Task directions >>
When you reach the line containing "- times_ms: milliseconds" in the records below, start copying exactly, and stop once you have copied the line containing "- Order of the".

=== Section Start ===

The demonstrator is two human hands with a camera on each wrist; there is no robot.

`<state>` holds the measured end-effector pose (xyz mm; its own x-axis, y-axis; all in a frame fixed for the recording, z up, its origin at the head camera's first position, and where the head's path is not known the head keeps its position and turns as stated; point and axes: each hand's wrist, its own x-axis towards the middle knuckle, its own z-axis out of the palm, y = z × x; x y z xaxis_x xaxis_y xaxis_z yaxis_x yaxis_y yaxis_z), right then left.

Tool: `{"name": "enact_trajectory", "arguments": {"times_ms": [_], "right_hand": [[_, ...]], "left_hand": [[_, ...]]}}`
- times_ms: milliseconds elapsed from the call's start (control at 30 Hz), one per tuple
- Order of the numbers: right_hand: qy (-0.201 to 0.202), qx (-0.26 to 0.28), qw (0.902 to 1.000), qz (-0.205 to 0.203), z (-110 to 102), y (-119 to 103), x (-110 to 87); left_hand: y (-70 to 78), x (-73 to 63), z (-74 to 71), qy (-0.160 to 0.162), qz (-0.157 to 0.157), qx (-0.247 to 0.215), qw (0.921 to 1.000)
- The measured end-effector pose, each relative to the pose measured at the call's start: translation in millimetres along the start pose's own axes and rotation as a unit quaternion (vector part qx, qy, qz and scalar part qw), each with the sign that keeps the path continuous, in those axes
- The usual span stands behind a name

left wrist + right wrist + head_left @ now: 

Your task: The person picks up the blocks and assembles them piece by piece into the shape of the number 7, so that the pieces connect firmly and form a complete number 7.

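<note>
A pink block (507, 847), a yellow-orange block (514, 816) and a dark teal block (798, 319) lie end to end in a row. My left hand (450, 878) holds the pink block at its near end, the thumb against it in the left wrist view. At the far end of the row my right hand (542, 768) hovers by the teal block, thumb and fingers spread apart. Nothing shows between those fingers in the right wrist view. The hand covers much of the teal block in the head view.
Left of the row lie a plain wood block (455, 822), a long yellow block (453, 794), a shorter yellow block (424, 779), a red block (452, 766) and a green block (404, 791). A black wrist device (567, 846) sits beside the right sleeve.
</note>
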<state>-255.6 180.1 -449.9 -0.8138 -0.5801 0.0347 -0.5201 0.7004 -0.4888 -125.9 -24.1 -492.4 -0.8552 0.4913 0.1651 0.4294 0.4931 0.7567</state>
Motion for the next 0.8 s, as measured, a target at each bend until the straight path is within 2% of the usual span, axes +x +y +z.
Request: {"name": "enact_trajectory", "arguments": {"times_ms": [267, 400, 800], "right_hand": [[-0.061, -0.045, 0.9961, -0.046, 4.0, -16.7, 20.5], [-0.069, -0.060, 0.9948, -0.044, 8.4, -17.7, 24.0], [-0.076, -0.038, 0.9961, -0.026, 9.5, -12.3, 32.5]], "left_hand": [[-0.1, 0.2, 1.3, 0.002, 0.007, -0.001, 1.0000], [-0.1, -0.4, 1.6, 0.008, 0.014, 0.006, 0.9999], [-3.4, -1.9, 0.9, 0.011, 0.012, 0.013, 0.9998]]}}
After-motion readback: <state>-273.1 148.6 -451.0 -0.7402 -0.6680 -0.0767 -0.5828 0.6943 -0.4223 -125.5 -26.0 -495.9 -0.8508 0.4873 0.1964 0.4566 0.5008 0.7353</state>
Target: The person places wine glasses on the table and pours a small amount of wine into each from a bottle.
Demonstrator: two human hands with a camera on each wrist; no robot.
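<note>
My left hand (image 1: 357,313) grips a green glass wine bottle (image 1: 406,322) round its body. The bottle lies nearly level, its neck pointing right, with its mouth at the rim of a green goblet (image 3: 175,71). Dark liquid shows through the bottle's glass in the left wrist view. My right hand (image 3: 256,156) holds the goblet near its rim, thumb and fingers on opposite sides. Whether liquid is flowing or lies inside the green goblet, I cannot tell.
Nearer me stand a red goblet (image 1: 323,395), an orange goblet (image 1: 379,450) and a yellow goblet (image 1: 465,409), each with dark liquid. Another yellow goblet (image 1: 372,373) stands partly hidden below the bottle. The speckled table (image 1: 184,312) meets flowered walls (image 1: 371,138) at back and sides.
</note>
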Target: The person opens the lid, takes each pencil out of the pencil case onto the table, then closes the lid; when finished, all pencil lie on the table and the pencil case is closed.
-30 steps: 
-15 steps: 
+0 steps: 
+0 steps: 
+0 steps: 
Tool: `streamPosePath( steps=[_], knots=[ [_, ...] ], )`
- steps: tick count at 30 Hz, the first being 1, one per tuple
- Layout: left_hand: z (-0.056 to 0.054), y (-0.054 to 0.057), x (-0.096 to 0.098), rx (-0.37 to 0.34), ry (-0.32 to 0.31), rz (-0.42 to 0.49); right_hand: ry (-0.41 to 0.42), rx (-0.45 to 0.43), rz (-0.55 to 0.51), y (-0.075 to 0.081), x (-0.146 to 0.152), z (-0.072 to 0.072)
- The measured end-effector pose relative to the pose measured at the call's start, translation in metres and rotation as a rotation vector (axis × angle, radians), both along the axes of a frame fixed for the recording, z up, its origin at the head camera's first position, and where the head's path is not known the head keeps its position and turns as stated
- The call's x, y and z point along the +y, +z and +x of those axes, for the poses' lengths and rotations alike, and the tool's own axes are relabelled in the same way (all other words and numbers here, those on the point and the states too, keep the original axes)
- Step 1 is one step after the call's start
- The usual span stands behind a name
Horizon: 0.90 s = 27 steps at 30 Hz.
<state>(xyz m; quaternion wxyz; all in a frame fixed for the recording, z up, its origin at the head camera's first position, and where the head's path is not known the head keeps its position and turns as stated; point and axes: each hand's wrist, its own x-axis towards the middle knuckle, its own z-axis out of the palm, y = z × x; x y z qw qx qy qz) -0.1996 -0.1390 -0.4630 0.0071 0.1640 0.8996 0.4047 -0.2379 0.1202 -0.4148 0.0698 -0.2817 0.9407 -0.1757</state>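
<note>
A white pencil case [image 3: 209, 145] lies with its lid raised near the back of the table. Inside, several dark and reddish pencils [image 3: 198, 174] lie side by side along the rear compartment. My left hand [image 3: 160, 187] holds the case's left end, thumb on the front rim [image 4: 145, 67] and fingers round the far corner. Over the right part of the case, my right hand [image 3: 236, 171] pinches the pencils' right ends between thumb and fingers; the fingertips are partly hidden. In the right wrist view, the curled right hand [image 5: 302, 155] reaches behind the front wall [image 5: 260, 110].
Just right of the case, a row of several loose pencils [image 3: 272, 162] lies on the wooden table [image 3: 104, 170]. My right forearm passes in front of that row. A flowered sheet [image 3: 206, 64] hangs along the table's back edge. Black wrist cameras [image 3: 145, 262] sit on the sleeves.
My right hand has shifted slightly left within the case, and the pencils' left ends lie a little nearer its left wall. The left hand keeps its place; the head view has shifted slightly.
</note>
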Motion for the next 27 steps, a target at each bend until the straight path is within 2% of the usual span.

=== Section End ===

Answer >>
- times_ms: milliseconds elapsed from the call's start (control at 30 Hz), one per tuple
- Order of the numbers: right_hand: qy (-0.201 to 0.202), qx (-0.26 to 0.28), qw (0.902 to 1.000), qz (-0.205 to 0.203), z (-110 to 102), y (-119 to 103), x (-110 to 87); left_hand: y (-70 to 78), x (-73 to 63), z (-74 to 71), qy (-0.160 to 0.162), qz (-0.157 to 0.157), qx (-0.247 to 0.215), qw (0.921 to 1.000)

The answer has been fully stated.